Many of these acquisitions, of course, have been followed by disposals of less profitable divisions of the merged company such as consumer products, vaccines or generics and, in some cases, even creating spin-off CROs based on part of the R&D of the merged company – which was regarded as being superfluous to the needs of the company going forward. Some of these spun-off CROs have, in turn, been acquired or merged with some of the major contract houses.

All this M&A activity and the considerable re-alignment of the industry prompts a few questions: has it been profitable for the stakeholders in global healthcare? Are more drugs being developed at a faster rate? Is the average price of healthcare diminishing, or increasing? The record of the pharma industry over the past 25 years has been at best patchy in terms of new chemical entities being developed on a year-on-year basis.
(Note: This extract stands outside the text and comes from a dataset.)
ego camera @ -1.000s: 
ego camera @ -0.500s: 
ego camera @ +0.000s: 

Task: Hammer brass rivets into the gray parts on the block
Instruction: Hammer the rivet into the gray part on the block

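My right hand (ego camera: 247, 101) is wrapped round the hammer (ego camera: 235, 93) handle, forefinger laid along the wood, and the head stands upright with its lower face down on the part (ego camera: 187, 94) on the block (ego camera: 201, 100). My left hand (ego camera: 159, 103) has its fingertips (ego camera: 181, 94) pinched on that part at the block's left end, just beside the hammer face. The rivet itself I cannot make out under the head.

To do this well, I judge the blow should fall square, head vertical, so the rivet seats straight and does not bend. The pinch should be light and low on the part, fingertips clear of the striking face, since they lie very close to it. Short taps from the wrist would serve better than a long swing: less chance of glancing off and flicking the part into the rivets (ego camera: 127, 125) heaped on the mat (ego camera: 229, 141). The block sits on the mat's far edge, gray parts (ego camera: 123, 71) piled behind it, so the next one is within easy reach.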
Looking at the figures for the registration of new drugs, one would doubt whether M&A activity has had any major positive effect on these numbers. It seems unlikely that bigger is better and faster is appropriate. The same is probably also true for speed of development. The development time for a new drug has stuck at around the 11-year time period from discovery to first marketing, and shows little prospect of improving. Has the cost of healthcare – the drug’s budget – gone up or down, you may well ask? Certainly, as drugs have come off patent, the price of these has, in many cases, dropped like a stone. But as I have mentioned in previous End Points, the cost of new drugs – especially those derived from biotechnology – seems to be rising dramatically.

All this would suggest that M&A has produced little benefit for consumers, but may well have delivered significant benefits for shareholders, if not the stakeholders in healthcare. Now that financial engineering routes – such as those sought by Pfizer and Allergan – seem to be closing down, perhaps the incentive to merge companies may dissolve and the industry can enter a period of relative calm.